> [TASK ITEM]
Starting at the first line of the data below, repeat each line word for word up to and including the line with "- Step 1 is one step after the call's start".

> [INFORMATION SUPPLIED]
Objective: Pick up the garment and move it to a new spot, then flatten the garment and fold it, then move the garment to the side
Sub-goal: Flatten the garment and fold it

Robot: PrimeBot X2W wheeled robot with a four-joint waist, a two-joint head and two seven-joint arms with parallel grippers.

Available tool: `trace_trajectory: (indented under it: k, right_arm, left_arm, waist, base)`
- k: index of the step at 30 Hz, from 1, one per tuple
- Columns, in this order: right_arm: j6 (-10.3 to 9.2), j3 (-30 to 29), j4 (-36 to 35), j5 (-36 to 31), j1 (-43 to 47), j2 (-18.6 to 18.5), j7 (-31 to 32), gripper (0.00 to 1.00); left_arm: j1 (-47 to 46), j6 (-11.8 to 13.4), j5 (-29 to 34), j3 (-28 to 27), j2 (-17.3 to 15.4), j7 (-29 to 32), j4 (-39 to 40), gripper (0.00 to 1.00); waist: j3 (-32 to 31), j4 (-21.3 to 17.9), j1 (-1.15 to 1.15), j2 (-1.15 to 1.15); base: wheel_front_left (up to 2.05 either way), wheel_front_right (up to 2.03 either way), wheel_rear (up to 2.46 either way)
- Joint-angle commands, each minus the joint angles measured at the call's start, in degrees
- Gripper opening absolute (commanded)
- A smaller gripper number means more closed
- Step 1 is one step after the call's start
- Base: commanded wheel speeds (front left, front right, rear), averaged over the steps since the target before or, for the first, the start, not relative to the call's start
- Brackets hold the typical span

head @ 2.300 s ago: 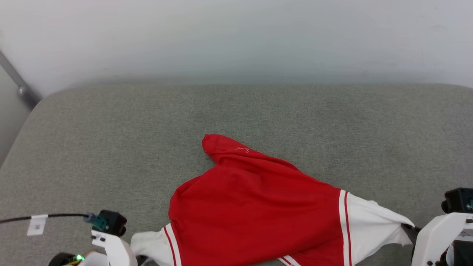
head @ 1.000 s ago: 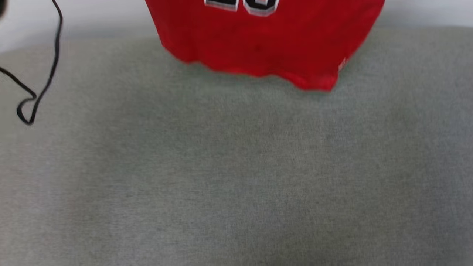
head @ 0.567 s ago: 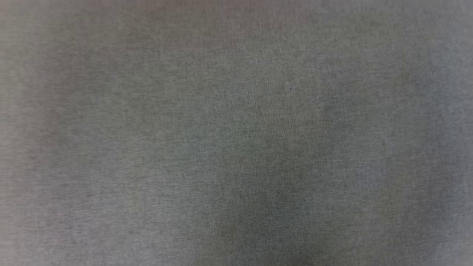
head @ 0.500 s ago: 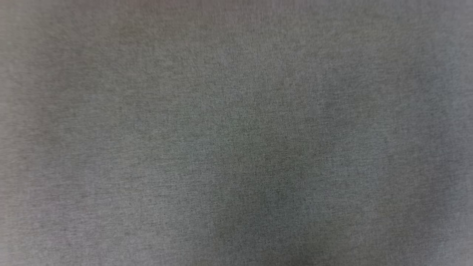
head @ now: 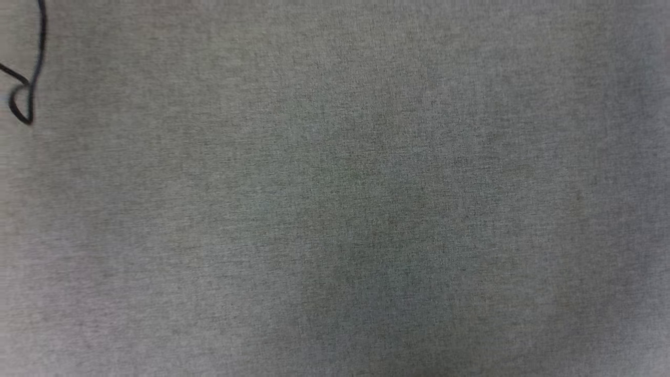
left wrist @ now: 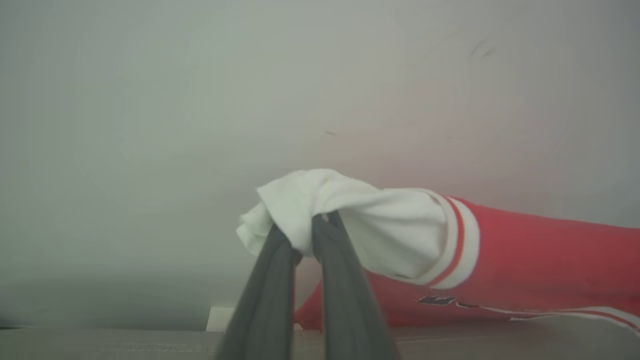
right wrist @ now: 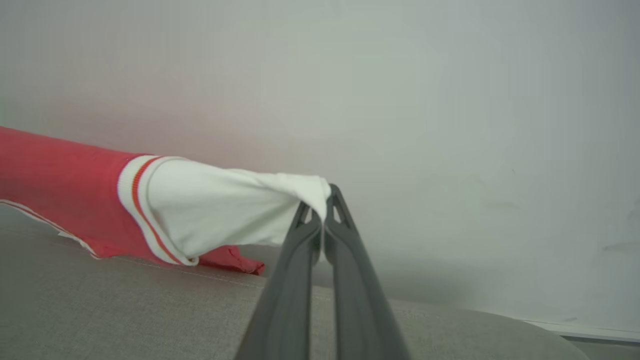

> [RESPONSE TO THE TASK]
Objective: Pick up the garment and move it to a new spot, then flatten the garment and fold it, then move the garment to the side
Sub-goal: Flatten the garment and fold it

Robot: PrimeBot X2W wheeled robot with a four-joint waist, a two-joint head and two seven-joint arms with parallel grippers.

Available tool: `trace_trajectory: (indented under it: k, right_arm, left_arm, waist, base)`
- k: index of the step at 30 Hz, from 1, one per tuple
- Columns, in this order: right_arm: j6 (-10.3 to 9.2), j3 (-30 to 29), j4 (-36 to 35), j5 (-36 to 31), j1 (-43 to 47), j2 (-18.6 to 18.5), j7 (-31 to 32), gripper (0.00 to 1.00); left_arm: j1 (-47 to 46), j6 (-11.8 to 13.4), j5 (-29 to 34), j3 (-28 to 27), j2 (-17.3 to 15.4), j7 (-29 to 32), j4 (-39 to 40), gripper (0.00 to 1.00); waist: j3 (-32 to 31), j4 (-21.3 to 17.9), j1 (-1.15 to 1.15), j2 (-1.15 to 1.15); base: wheel_front_left (up to 2.05 either way), wheel_front_right (up to 2.03 either way), wheel_rear (up to 2.46 either way)
- Joint-angle commands, each minus the joint angles measured at the call's start, in degrees
- Gripper opening absolute (commanded)
- A smaller gripper number means more closed
- Step 1 is one step after the call's start

The exercise calls for nothing further.